Me llevó de vuelta por el bulevar. En 25 de Mayo doblamos hacia el sur, y en el reloj del Banco Municipal, redondo, con números romanos, comprobé que eran las doce y veinticinco. Doblamos en Primera Junta, pasando frente al edificio donde estaba la oficina de la Inmobiliaria. El reloj de Casa Escassany dio las doce y media cuando pasamos delante de él. Cuando llegamos a la puerta de mi casa bajé del coche y le dije a Marquitos que me esperara un momento. Fui al escritorio, abrí el segundo cajón, y saqué tres billetes de diez mil pesos. Se los llevé a Marquitos y se los pasé por la ventanilla. Los agarró, diciéndome que no los necesitaba. Después me dijo que extrañaba a Rey. El Chiche fue siempre un rufián, dije yo. No, dijo Marcos. Era otra cosa. Siempre había que perdonarle todo, dije yo. ¿A quién no?, dijo Marcos.

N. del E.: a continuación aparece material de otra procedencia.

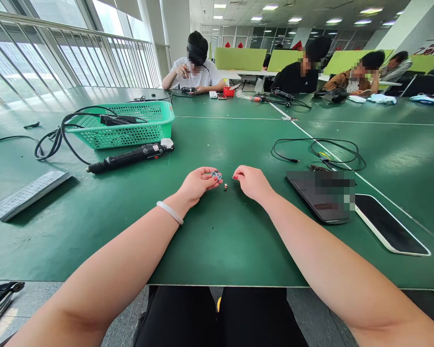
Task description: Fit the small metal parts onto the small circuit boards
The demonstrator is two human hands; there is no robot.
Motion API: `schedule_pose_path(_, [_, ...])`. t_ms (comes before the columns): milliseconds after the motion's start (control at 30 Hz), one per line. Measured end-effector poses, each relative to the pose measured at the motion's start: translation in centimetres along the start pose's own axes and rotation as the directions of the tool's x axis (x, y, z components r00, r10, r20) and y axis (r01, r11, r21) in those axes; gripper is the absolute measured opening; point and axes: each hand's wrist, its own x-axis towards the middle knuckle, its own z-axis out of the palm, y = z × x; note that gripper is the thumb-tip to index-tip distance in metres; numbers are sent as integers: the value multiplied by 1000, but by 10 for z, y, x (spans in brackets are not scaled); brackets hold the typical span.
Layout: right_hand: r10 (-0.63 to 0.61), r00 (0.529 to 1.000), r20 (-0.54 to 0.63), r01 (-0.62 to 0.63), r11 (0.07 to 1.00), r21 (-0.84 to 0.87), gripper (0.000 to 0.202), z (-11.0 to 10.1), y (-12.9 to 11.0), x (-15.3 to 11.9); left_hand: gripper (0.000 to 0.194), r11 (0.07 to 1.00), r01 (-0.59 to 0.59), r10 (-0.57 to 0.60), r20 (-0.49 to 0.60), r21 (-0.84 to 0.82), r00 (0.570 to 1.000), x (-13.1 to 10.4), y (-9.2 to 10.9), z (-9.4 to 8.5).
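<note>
Between the left hand's gripping fingers sits a small blue part, its long axis unclear. Just beside it, a tiny piece lies on the green table, nearer that hand than the right hand, whose fingers are pinched closed, any hold too small to tell.

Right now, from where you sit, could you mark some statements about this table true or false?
1. The left hand holds a small blue piece. True.
2. The green mesh plastic basket is empty. False: a black item lies in it.
3. A long black cylindrical tool lies beside the basket. True.
4. The hands are touching. False: a gap separates the left hand from the right hand.
</note>
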Motion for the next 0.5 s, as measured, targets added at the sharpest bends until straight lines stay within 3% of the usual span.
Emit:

Pensé que era una alusión a mi persona. Después puso en marcha el motor y se fue. Cuando me metí en la cama me acordé de que había visto una franja de luz por debajo de la puerta de la cocina. Me vestí otra vez y bajé. Al abrir la puerta vi a Delicia con los cinco mazos de naipes puestos sobre la mesa. Del otro lado del mazo había un montón de barajas bocarriba, en desorden. Delicia sacaba de dos en dos, y después daba vuelta las dos primeras para ver la cifra.

Dos días después me enteré de que tiraban dados en un club de las afueras. Era una partida clandestina. Me llamó por teléfono ese empleado del club que no hablaba nunca. Me dejó la dirección y me dijo que empezaba a las diez de la noche. Estuve yendo dos o tres veces por semana, y siempre perdía. No llevaba sumas muy grandes. Veinte, treinta mil. Mi corazón se ponía a palpitar cada vez que agarraba el cubilete y empezaba a sacudirlo. Sabía que el caos estaba golpeando contra las paredes de cuero, y era el caos el que rodaba por el paño verde bajo la forma de dos diminutos cubos amarillos. Después el caos cuajaba un momento, en una inmovilidad transitoria, y las manos del empleado que no hablaba nunca, borraban ese momento de estabilidad recogiendo los dados. Era como una fuerza loca emitiendo un grito y volviendo otra vez al ruido impreciso. Pensaba en los dados cuando miraba las nubes en el cielo. Tomaban una forma que duraba un segundo, y después, de golpe, bajo una apariencia de lentitud que confundía al ojo, eran otras. Perdí siempre. El veintitrés de abril, en plena lluvia, a las doce de la noche, tomé un taxi desde el club, fui hasta mi casa, y saqué tres billetes de diez mil. Ya había perdido tres. Volví en el mismo taxi. La ciudad se perdía en un montón de manchas brillantes, vista a través de los vidrios del taxi que chorreaban agua. El veintiocho de abril me quedaban cien mil pesos, aparte de los sesenta de Delicia que estaban guardados en la caja de té. El veintinueve, a las tres de la tarde, el empleado de la partida me llamó por teléfono. Me dijo que el dos de mayo iba a haber una partida clandestina de punto y banca.

Le pregunté si me estaba invitando. Lo estoy invitando, doctor, me dijo el empleado. Pero es una partida muy grande. Vienen cinco personas de afuera. Con usted serían seis.

Le dije que iba a ir. Sin embargo, no colgó. Tengo que hacerle una advertencia, doctor, dijo el empleado. Para tener derecho a entrar en la partida, hay que fichar cien mil pesos. ¿Cuánto?, dije yo.

Cien mil pesos, doctor, dijo el empleado. ¿Cien mil pesos?, dije yo. ¿Quién va a bancar? ¿Anchorena?